Things got worse when our governor, Greg Abbott, who is a climate-change skeptic, and Houston’s mayor, Sylvester Turner, who is not, issued contradictory orders over whether or not Houstonians should evacuate. The ongoing war between Texas’s blue cities and our red-state government was continuing apace, even in time of disaster. Those of us who hit the road to escape Hurricane Rita in 2005 – and spent nine hours trapped on the highway – knew better than to follow Abbott’s advice, anyway.

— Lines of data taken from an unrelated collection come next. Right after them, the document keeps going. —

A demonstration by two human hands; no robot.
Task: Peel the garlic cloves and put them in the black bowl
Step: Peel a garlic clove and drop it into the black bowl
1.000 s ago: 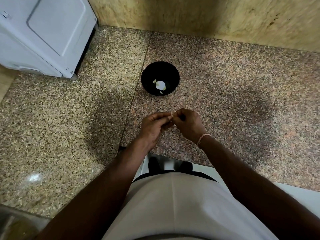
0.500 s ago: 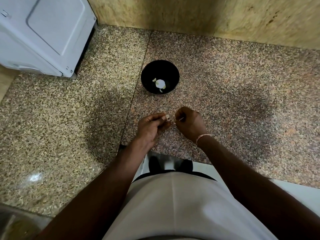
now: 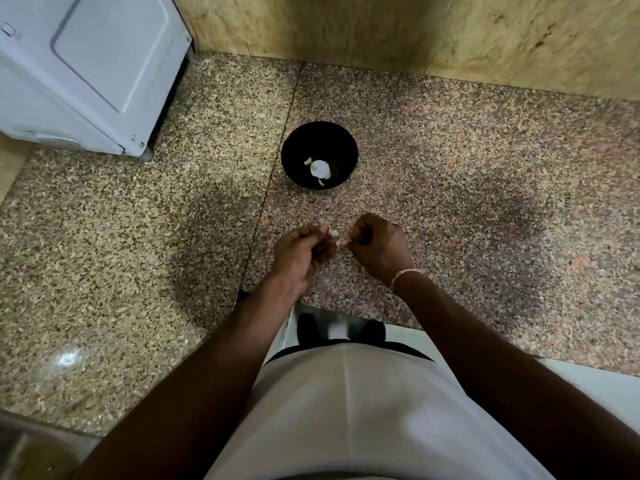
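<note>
Pale garlic clove (image 3: 335, 233) pinched between both hands' fingers (image 3: 323, 230)

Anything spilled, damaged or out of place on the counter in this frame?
Nothing stands out. The black bowl sits upright on the granite counter holding pale garlic pieces. Both hands, left and right, pinch a garlic clove between them above the counter.
</note>
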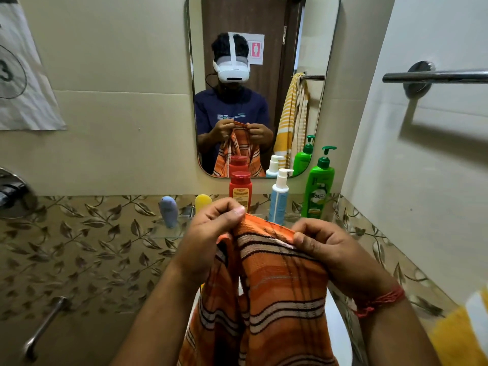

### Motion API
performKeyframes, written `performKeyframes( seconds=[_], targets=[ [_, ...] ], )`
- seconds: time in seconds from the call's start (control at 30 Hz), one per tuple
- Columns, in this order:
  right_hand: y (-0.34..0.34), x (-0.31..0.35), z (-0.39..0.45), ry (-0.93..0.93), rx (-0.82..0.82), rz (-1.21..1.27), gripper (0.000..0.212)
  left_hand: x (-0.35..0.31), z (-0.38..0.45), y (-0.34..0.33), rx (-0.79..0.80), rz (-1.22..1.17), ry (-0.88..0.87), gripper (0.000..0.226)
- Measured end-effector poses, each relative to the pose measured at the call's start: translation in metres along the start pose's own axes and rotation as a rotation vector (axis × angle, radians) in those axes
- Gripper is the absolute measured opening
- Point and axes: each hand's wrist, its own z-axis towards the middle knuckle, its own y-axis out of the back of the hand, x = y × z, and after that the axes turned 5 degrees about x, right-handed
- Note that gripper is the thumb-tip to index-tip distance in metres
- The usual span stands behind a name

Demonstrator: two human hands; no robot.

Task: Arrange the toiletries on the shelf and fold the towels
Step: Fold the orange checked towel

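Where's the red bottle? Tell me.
In the head view, the red bottle stands upright on the glass shelf under the mirror, between the yellow bottle and the white pump bottle.

A bathroom, plainly. Wall mirror [261,85] at top centre, glass shelf [169,232] just below it lined with pump bottles [318,183] and other toiletries. Chrome towel rail [435,76] at upper right, leaf-patterned tile band [87,249] across the middle, tap fittings [13,191] at the left edge, yellow striped towel [464,336] at lower right.
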Motion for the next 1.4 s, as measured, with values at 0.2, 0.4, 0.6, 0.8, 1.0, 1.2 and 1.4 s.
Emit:
performKeyframes(
  seconds=[0.2,0.4,0.6,0.8,1.0,1.2,1.4],
  targets=[
    [-0.002,0.010,0.005,0.083,-0.140,-0.181,0.020,-0.006,0.002,0.011,-0.004,0.209,0.056,0.024],
    [-0.021,0.016,0.017,0.147,-0.143,-0.451,0.023,-0.005,0.004,-0.014,0.252,0.527,0.070,0.028],
    [-0.006,0.013,-0.001,-0.046,-0.020,-0.370,0.022,-0.005,-0.004,0.010,0.065,0.332,-0.008,0.023],
    [-0.006,0.003,0.004,0.029,-0.277,-0.556,0.019,0.005,-0.004,0.015,-0.017,0.364,0.126,0.025],
    [-0.035,-0.003,0.022,0.162,-0.310,-0.749,0.014,0.007,0.001,-0.013,0.168,0.524,0.094,0.021],
    [-0.007,-0.021,0.012,0.030,-0.254,-1.213,0.010,0.013,-0.003,0.003,-0.154,0.351,0.039,0.029],
    [-0.001,-0.037,0.016,-0.071,-0.305,-1.069,0.016,0.011,-0.003,0.002,-0.179,0.312,0.028,0.032]
  ],
)
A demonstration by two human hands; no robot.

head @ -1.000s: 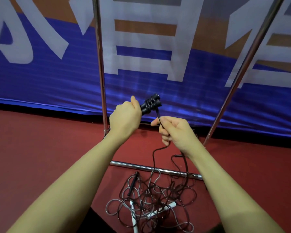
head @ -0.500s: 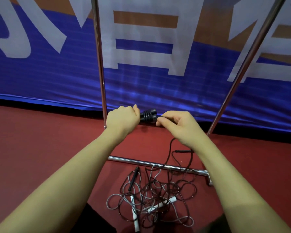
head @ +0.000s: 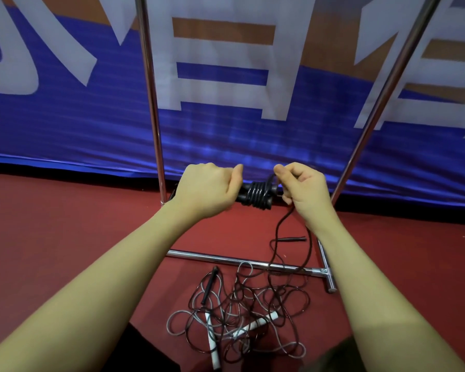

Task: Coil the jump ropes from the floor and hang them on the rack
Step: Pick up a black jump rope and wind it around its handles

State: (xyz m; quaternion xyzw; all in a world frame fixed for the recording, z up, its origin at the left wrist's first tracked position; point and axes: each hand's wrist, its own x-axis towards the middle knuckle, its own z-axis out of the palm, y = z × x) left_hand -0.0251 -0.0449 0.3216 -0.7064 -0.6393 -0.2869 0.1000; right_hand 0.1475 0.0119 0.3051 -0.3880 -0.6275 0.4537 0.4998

Abbott also announced that he was suspending the occupancy tax at all Texas hotels and motels. But at a news conference Saturday, when asked about reports that people assumed to be undocumented immigrants were being turned away from shelters if they couldn’t show proof of citizenship, our empathy-challenged leader responded by saying, “I don’t know about that.” Only later did he decide he did know, after all, and no one would be turned away.
The real rain started Saturday night, just as we were finishing dinner. Suddenly, it was as though we were living near the Niagara Falls, the roar of the water was so loud. With it went my sense of humor, as over the next few hours, our house was pounded by the downpour. NextDoor was soon filled with posts from people asking for sandbags and help for the stranded.
“This is going to be a fairly mild tornado,” was the warning on television news Sunday morning – not all that reassuringly since we were still urged to take cover.
“We’ve already registered with FEMA,” said my friend Amy, whose house was just flooded, for the third time.
At least no one is checking for ID. Yet.